VIX and Yield Signaling with VecViz INTERN-als

April 28, 2026

I wrote “Quantifying the Kindling” in mid March, after hearing Lloyd Blankfein on a podcast comparing market conditions to an abundance of kindling on a forest floor. I knew then that it was a precursor to something more comprehensive I wanted to share on the subject of macro risk, which is the subject of this blog.

Today VecViz has started publishing expected 5 day forward movements in the VIX and Yields for the 2 Year and 10 Year Treasury. You can find them here, and we will update them at the end of each week.

In this blog I will discuss the machine learning ensemble behind these forecasts.

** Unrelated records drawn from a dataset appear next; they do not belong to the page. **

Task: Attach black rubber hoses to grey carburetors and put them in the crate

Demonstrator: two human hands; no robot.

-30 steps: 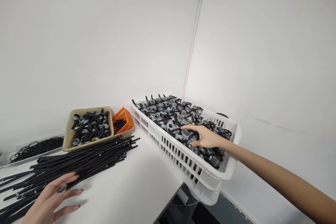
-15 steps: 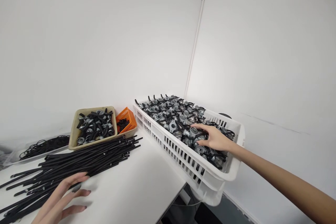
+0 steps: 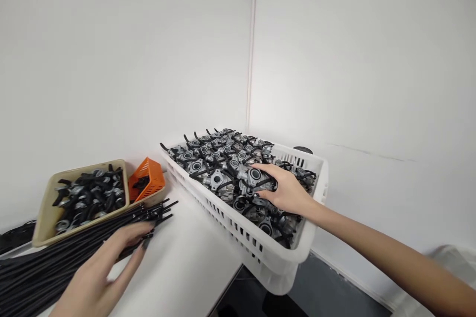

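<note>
"Carburetor (image 3: 255, 175) in the near half of the basket (image 3: 284, 256): how's it held?"
"Right hand (image 3: 289, 190) grips it from opposite sides, probably for steadiness. Whether the left hand (image 3: 106, 265) grips any tubes (image 3: 40, 262), I can't tell."
"Room?"
"Upward; the basket's near end overhangs the table (image 3: 197, 252) edge."

A thin pipe (image 3: 252, 49) runs down the wall (image 3: 148, 59).

no readable text, label, brand, number or sign shows anywhere in this view.
</note>
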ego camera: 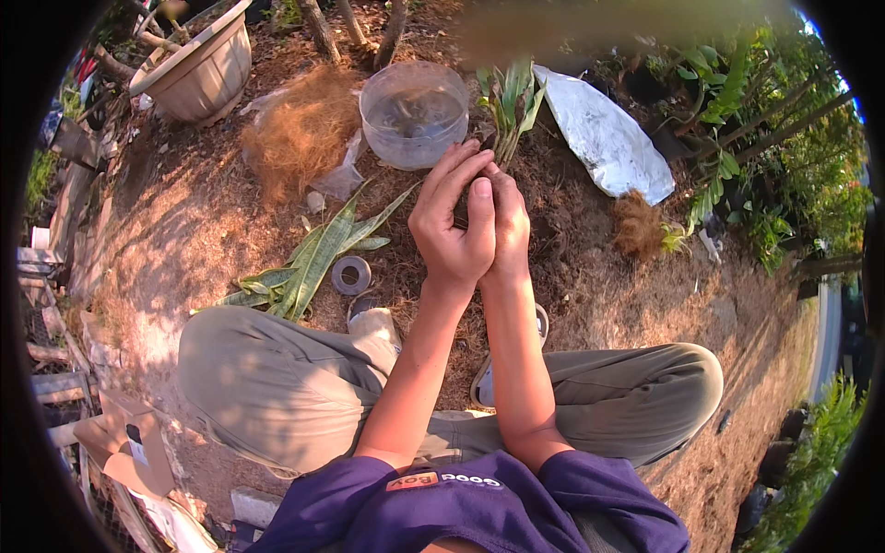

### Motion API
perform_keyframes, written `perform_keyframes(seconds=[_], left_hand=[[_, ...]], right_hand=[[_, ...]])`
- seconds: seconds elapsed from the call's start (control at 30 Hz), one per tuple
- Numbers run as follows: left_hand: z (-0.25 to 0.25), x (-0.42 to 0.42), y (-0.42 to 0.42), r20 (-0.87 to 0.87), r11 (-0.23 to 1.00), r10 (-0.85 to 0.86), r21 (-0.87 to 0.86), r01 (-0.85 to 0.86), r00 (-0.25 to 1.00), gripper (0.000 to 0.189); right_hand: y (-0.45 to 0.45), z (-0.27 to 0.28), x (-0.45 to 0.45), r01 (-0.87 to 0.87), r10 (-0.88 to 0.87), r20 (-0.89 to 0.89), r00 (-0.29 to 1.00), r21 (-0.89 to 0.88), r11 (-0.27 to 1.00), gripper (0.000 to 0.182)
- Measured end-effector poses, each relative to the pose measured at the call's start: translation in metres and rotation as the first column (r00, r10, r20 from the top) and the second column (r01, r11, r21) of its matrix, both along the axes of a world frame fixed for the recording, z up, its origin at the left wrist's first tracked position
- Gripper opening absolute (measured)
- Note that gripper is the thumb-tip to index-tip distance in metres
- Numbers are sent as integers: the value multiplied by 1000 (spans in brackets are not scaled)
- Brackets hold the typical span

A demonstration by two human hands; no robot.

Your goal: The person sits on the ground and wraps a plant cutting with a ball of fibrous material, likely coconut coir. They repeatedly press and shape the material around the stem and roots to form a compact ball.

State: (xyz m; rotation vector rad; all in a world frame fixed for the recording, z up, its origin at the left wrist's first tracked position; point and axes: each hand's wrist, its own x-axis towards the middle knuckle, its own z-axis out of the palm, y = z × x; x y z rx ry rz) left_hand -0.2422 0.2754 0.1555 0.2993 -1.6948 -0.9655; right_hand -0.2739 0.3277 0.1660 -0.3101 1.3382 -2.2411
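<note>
My left hand and my right hand are pressed together in front of me, their fingers curved and the fingertips meeting. Whether anything lies between the palms is hidden. Just beyond the fingertips stand a clear plastic tub with some water or wet matter in it and a bunch of upright green leaves. Cut, variegated snake plant leaves lie on the ground to the left, beside a roll of grey tape. A heap of brown coconut fibre rests on a plastic bag left of the tub.
A large beige plant pot stands at the upper left. A silvery plastic sheet or sack lies at the right, with a fibre clump at its lower end. A cardboard box is at the lower left. Dark loose soil lies right of my hands.
</note>
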Motion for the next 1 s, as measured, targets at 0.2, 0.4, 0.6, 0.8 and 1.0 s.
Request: perform_keyframes(seconds=[0.2,0.4,0.6,0.8,1.0], left_hand=[[8,2,-5,-169,896,-148,394,204,974,32],[31,6,7,-435,459,-266,727,510,860,54],[17,3,3,-89,998,-55,19,57,995,46],[10,8,-1,-92,984,-79,153,92,993,35],[22,7,-9,-572,459,-158,679,573,805,63]], right_hand=[[-5,6,1,-51,55,37,998,-86,995,36],[0,7,-10,-121,130,12,991,-293,948,40],[0,9,-8,-48,103,125,987,-382,923,27],[-7,9,6,-31,35,21,999,-178,984,23],[-8,11,7,-54,25,-181,983,-158,986,36]])
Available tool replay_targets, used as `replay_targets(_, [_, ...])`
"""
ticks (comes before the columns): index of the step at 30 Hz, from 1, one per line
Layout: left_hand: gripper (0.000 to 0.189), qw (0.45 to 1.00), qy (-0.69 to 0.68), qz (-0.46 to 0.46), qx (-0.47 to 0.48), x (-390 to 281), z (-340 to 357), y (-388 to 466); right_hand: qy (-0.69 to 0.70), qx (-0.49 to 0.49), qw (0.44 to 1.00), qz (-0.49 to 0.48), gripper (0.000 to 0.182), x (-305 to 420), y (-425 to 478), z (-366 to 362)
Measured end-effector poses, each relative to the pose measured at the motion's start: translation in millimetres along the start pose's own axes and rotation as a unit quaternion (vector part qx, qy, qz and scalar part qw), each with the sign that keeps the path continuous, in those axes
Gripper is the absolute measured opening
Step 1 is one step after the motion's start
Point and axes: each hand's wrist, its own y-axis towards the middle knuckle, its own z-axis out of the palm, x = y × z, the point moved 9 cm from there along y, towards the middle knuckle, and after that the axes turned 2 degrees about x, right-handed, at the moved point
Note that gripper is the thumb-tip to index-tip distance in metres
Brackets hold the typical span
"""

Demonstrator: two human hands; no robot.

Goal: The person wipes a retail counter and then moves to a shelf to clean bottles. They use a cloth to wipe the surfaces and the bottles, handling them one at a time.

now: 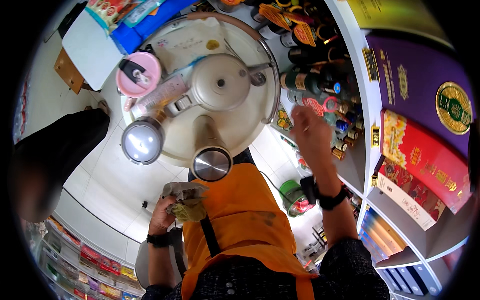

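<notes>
My left hand (163, 215) grips a crumpled cloth (185, 202), grey on top and yellowish-green below, beside the orange apron (247, 210) I wear. My right hand (311, 127) is raised in front of the shelf of bottles (309, 82). It is blurred, with the fingers curled, and whether they touch or hold anything cannot be made out. Closest to it are a clear bottle with a red label (313, 107) and several capped bottle necks. Ahead of me, a round cream table (247, 131) carries a metal kettle (221, 82) and a steel-topped flask (212, 163).
A pink lidded tumbler (138, 75) and a silver-lidded jar (142, 140) stand at the table's left. A curved metal rail (276, 86) borders its right side. White shelving (369, 150) with gift boxes rises at right. A green bin (292, 198) sits below. Another person's dark-clad leg (67, 146) is at left.
</notes>
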Motion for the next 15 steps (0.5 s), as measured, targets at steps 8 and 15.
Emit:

Then, I will discuss the “human learning ensemble” of five VecViz winter 2025/ 2026 interns: Bangrui Yan, William Chang, Fathmat Samira Bakayoko, Grant Morgenfeld, and Jackson Keefer, whose research made it possible.

The Machine Learning Ensemble Behind the VIX and Yield Forecasts

The ensemble is a pair of Random Forests (RFs)¹, each classifying the next 5 trading days into one of three regimes: higher, flat, or lower².

We rely on the consensus of these two models. If they agree, the prediction is set. If they completely diverge (one says ‘higher’, the other ‘lower’), they cancel each other out, resulting in a ‘flat’ prediction. If one predicts ‘flat’ and the other takes a stance, we defer to the model with the directional conviction.

Details of how the models were trained and specified include:

The initial training data begins with the start of VecViz’s out of sample track record, 1/31/2022, and extends to 4/30/2024. Features considered were daily cross-ticker averages and dispersions of 42 features (VecViz features plus Sigma³), along with 3-day-over-10-day moving-average ratios of each — 168 features in all.
To these 168 features we applied a single RF classifier for this initial training period. The top 16 in terms of Feature Importance (the standard RF measure of how much each feature contributes to the trees’ splits) are the only features used in the subsequent testing period, which spans from 4/30/2024 through 4/24/2026.
We recalibrate the “All Ticker” model every six months of the Test period using only these 16 features. We also identify the sector whose RF, constructed from the 16 features, has the greatest trailing directional accuracy every six months. The winning sector RF along with the “All Ticker” RF is the forecast ensemble for the following 6 months.

Forecasts as of last Friday’s close illustrate the consensus approach discussed above:

Which leads to fairly steady prediction behavior, as illustrated by the consensus predictions generated in the backtest for the VIX. See the report for similar charts corresponding to the USTY_2yr and USTY_10yr:

Backtesting results and two key takeaways

1. Sigma-based features are entirely absent from the Top 16 of both yield target variables and appear no higher than #10 of the Top 16 features utilized in testing for the VIX. That is no small thing, particularly with regard to VIX, as VIX is forward Sigma implied by option pricing.
2. The directional predictions generated by this VecViz feature-driven Random Forest ensemble for VIX and Treasury yields had significantly better accuracy than chance during the 4/30/2024 through 4/24/2026 test period. Overall accuracy ranged from 40–43% (vs. a 33% baseline) over nearly 100 distinct 5-day periods. Directional accuracy ranged from 60–68% (vs. a 50% baseline) over the 50-60 distinct 5-day periods where both the prediction and the outcome were not “flat”. See the tables and charts below for more detail.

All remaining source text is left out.